* Task
Nothing but the lines from the top of the data to the line holding "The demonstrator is" should be printed, word for word and both ends included; leave the pictures out.
--- Data section Enclosed Below ---
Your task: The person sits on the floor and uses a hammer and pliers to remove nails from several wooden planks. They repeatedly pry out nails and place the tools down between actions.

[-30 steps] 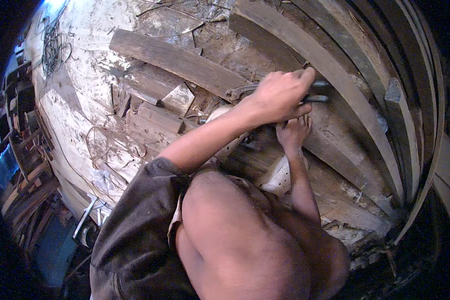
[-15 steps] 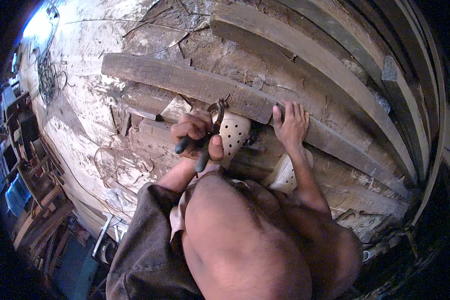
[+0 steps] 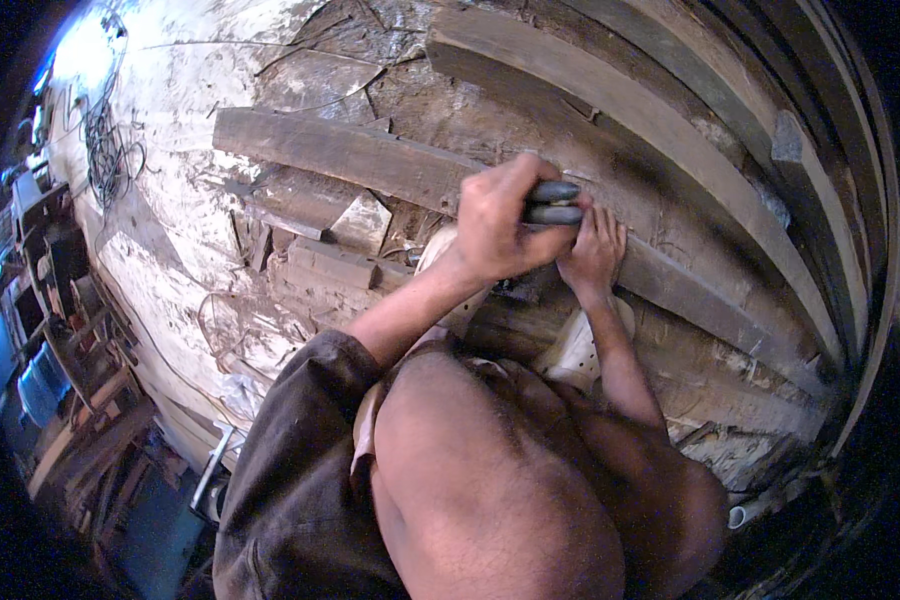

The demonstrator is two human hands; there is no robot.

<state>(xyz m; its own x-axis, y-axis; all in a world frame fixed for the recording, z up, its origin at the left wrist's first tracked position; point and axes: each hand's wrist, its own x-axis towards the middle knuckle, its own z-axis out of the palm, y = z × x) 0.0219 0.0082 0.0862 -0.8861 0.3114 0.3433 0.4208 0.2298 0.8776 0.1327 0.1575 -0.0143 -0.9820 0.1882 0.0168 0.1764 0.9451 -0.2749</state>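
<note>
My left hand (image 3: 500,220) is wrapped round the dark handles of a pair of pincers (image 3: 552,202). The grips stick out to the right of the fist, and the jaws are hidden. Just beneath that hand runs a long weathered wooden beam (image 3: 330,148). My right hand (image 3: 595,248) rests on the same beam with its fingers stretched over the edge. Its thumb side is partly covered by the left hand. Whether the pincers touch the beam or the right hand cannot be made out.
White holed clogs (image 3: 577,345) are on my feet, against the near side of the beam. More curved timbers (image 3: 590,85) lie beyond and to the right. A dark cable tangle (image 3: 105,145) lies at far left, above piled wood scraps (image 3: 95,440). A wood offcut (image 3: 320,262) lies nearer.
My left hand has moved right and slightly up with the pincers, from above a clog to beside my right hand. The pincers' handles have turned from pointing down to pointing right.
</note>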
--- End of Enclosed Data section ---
* Written solution
Your task: The person sits on the floor and uses a hammer and pliers to remove nails from several wooden planks. They repeatedly pry out nails and place the tools down between actions.

[-30 steps] 
[-15 steps] 
[+0 steps] 

The demonstrator is two human hands; there is no robot.

With that, the output is done.